Warszawska Masa Krytyczna
Inne => Hydepark => Wątek zaczęty przez: mp0011 w 05 Paź 2016, 23:19:16
-
(http://mp0011.republika.pl/c13_f8mikro.jpg)
Czy takie oznakowanie nie poprawiło by wygody korzystania z DdR? Czy przy okazji nie dało by kierowcom informacji, że w niektórych sytuacjach rowerzysta może (a nawet MUSI) jechać obok DdR?
-
pomysł sensowny choć patrząc na oznakowanie naszych DDR i pole widzenia kierowców wątpię aby dało to im jakąś informację ;-)
-
Zastanawiam się, czy po to, żeby używać tych znaków potrzebaby zmieniać rozporządzenie o znakach drogowych, czy też można by je wprowadzić na terenie miast miejską uchwałą czy czymś innym miejskim. Obawiam się, że to pierwsze :(
-
Zastanawiam się, czy po to, żeby używać tych znaków potrzebaby zmieniać rozporządzenie o znakach drogowych, czy też można by je wprowadzić na terenie miast miejską uchwałą czy czymś innym miejskim. Obawiam się, że to pierwsze :(
Nie obawiaj się. na 100% to pierwsze. Osoba z Olsztyna też powinna rozumieć znaki drogowe w WAW.
-
No tak, ale z drugiej strony znaki tymczasowe, pokazujące kierowcom objazdy, to one za każdym razem są inne, bo inne drogi pokazują. Czyli za każdym razem takie, jakich nie ma w rozporządzeniu o znakach, nie? (chodzi mi o takie, jak na pierwszym zdjęciu)
-
Co do kształtu, formy i umocowania prawnego, jest to do ustalenia i przeanalizowania.
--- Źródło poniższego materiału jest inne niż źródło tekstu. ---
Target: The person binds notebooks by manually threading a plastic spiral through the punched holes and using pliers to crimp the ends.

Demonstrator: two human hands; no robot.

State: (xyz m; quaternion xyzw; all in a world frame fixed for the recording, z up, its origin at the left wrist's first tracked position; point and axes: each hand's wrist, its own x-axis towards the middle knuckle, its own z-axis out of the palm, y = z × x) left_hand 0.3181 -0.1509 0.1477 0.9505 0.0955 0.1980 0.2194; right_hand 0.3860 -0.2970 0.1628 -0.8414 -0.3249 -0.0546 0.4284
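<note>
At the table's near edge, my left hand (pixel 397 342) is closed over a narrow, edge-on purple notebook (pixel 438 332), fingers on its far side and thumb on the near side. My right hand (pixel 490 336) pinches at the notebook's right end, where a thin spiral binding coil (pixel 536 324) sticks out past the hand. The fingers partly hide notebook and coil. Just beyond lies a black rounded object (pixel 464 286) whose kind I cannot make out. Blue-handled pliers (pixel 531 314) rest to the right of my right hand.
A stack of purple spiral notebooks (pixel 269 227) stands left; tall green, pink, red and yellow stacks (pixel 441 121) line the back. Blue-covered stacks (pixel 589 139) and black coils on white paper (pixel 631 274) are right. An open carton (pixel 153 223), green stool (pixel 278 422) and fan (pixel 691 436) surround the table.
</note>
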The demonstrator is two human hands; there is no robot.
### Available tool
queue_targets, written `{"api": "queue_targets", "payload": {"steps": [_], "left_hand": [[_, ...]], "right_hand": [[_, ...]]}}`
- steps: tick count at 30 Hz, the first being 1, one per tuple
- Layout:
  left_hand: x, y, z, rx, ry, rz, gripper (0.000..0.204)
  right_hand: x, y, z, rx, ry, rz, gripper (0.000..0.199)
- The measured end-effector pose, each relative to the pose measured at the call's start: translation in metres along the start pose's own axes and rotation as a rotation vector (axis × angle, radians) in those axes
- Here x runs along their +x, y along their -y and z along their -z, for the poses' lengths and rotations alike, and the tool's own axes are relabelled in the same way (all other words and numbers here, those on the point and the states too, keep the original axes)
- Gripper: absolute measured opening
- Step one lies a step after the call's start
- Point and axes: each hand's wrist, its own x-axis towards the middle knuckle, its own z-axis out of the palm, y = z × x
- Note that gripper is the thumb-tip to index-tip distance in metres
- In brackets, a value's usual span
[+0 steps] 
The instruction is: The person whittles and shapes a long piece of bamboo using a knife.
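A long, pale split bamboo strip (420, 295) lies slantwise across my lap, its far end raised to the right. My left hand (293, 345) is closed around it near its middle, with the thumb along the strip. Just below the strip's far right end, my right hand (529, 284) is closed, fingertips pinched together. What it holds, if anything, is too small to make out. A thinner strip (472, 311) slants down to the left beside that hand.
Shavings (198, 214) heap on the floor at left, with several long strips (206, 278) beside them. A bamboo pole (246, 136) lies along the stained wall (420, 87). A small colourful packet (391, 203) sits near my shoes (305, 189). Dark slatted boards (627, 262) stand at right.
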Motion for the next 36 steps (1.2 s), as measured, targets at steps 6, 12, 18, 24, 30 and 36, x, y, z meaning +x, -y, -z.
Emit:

Z początku chciałem, żeby była to miniaturowa forma F-8 lub F-9 (informacja o objazdach), bo ustawa dopuszcza pewną dowolność i dostosowanie do potrzeb, wynikających z warunków lokalnych, ewentualnie F-22.
Jak TU: https://goo.gl/bnIsDh się dało, to te też powinny przejść.
Ustawa dopuszcza ponadto stosownie tablic o dowolnej treści np. ze znakiem A-30 (uwaga, inne niebezpieczeństwo).
P.S.
Tablicę podobnej funkcji - z tego co pamiętam - znaleźć można na ul. Sokolej, i informuje o końcu DdR za 20 metrów. Z tym, że jest to blok tekstu ze strzałką, w zasadzie nie czytelny podczas jazdy.